In 2019, after years of investigations and lawsuits, Salazar was given a four-year ban of the US Anti-Doping Agency for multiple doping-related violations, including trafficking in testosterone and tampering with the doping control process.
That same year, Salazar came under scrutiny after two female athletes he coached, Mary Cain and Amy Yoder Begleyhe said publicly ridiculed and shamed them when they ran for the Oregon Project. Last year, an arbitrator from the US Center for SafeSport ruled that it was “more likely than not” that Salazar digitally intruded on one of his runners during a massage. The center, which is charged with investigating and assessing such matters, banned him from sport for life.
Nike had decided in 2019 to close the Oregon Project. Rupp now trains with Northern Arizona University coach Mike Smith.
No one has suggested that Salazar’s treatment of his female athletes would in any way detract from what Rupp has achieved. But running has such a long and sordid history of doping violations that its participants, fans, officials and historians must navigate this fraught terrain. Almost every great champion, even those who have never tested positive for performance-enhancing drugs, has a connection with a coach, friend, teammate or physical therapist who is in violation of the world’s anti-doping rules.

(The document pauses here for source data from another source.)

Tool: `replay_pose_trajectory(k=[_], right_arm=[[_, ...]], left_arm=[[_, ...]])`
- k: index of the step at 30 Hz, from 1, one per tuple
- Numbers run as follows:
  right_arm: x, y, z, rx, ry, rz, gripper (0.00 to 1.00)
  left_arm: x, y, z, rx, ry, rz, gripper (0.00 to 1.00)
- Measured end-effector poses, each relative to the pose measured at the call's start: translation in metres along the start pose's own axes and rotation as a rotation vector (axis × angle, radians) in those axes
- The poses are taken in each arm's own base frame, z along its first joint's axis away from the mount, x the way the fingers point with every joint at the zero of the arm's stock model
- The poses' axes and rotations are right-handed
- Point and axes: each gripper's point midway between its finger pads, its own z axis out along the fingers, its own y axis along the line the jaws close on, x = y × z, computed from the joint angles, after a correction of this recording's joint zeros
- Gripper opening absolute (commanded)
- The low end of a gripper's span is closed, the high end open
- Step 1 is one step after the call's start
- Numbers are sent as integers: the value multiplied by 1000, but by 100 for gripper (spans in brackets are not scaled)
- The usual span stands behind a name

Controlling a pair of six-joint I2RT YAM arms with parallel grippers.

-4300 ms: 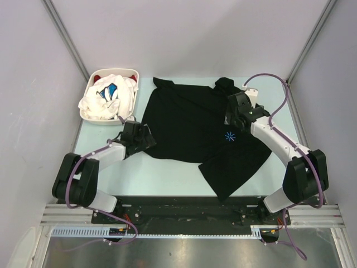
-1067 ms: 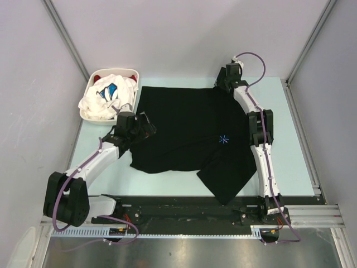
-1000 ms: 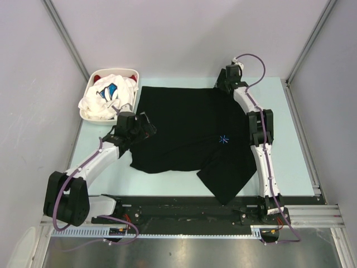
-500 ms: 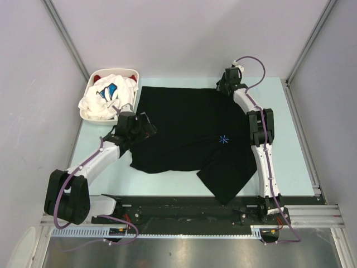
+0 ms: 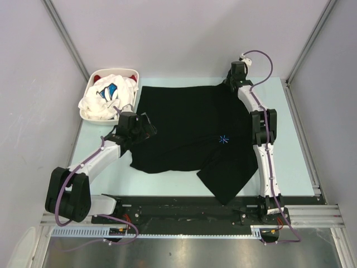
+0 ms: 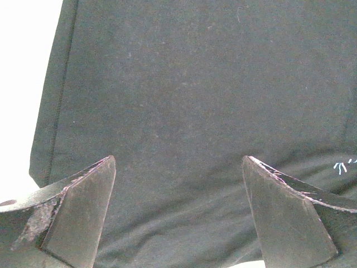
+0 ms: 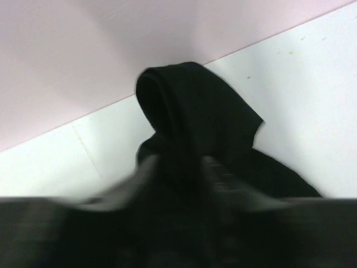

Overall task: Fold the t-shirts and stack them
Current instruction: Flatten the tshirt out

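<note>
From above, the black t-shirt lies spread across the middle of the desk, with one flap reaching toward the near edge. The left tool hovers at its left edge. The right tool sits at its far right corner, its fingers hidden under the wrist. A white t-shirt fills the basket at the far left corner, and a red one barely shows behind it.

In the left wrist view, the fingers are spread wide, released, above flat black cloth. The blue chest mark is cut off at the right.

In the right wrist view, the blurred tool looks clenched on a raised fold of black cloth.
</note>
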Motion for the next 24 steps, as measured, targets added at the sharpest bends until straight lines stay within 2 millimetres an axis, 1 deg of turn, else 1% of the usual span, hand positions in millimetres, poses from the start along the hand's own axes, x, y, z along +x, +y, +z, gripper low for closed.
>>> replay_pose_trajectory(k=[1, 4, 6, 9, 10, 12, 14, 16, 18, 20, 24], right_arm=[[0, -2, 1, 6, -3, 7, 99], [-8, -6, 3, 0, -18, 9, 100], [-20, -2, 4, -25, -44, 28, 100], [-32, 0, 6, -51, -89, 48, 100], [-31, -2, 6, -55, -97, 50, 100], [-22, -12, 2, -39, -84, 36, 100], [-13, -25, -3, -3, -68, 1, 100], [-14, -31, -7, 22, -68, -22, 100], [-19, -34, -13, 44, -69, -42, 100], [-25, -39, -24, 65, -62, -59, 100], [-38, -41, -44, 88, -53, -84, 100]], left_arm=[[0, 0, 0, 0, 0, 0, 100], [1, 1, 1, -2, 3, 1, 100], [1, 1, 1, -2, 3, 1, 100], [1, 1, 1, -2, 3, 1, 100], [1, 1, 1, -2, 3, 1, 100], [1, 0, 1, -1, 3, 1, 100], [1, 0, 1, 1, 3, 1, 100], [1, -1, 1, 6, 4, 1, 100], [0, -2, 1, 9, 2, 1, 100], [-1, -3, 0, 14, -1, 1, 100], [-2, -7, -1, 36, -4, -1, 100]])
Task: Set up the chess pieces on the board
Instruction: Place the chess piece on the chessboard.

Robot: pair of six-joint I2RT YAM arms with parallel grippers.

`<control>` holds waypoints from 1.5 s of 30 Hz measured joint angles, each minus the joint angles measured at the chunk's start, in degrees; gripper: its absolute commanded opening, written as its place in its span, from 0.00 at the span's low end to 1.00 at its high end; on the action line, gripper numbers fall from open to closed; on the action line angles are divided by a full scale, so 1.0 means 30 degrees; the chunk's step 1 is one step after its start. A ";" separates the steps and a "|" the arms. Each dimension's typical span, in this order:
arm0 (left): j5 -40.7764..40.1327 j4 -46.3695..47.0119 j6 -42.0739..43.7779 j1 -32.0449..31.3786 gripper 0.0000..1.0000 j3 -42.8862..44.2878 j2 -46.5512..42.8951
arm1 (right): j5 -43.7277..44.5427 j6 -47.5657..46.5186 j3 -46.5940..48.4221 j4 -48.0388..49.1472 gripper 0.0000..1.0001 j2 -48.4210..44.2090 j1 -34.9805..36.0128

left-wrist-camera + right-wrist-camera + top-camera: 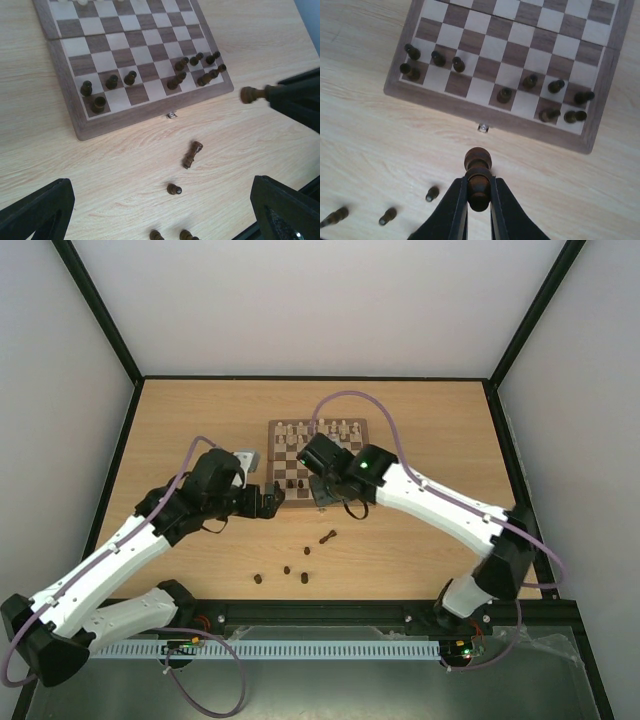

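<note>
Chess pieces [192, 154] lie loose beside the board [130, 117]; right pincer [479, 195] grasps one, left pincer [272, 498] gapes.

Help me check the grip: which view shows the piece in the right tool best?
Right wrist: the dark piece sits centred, pinched in the right tool. Left wrist shows it sideways near the frame edge; the top view barely shows it.

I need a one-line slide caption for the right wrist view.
Right gripper holds a dark chess piece over the table, just short of the clasp of the board.
</note>
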 measured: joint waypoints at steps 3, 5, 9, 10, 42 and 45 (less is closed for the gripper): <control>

“Rupp is without a doubt the greatest American distance runner of all time,” said Amby Burfoot, the 1968 Boston Marathon champion and former editor of Runner’s World. “He’s clumsy – not media friendly – and yes, he has that association with Alberto. But he’s been at the top for an unbelievably long time, nearly two decades, has never failed any test I know of, and almost always performs at his best in the big leagues.”
Can he do it again?
Rupp skipped the payday he might have gotten for running one of the big spring marathons to focus on the once-in-a-career chance to win a world championship marathon in his home state.
The dents in his armor are now chronic. He told Runner’s World last month that he battled back pain for a year, and in the spring doctors diagnosed a hernia and a pinched nerve. He had Covid-19 last month.
Like almost every other elite rider, Rupp knows a unique truth that is an inevitable part of his chosen pursuit: elite racing is never as easy as he hoped. And when the gun goes off in another big race Sunday morning, it’ll take off again.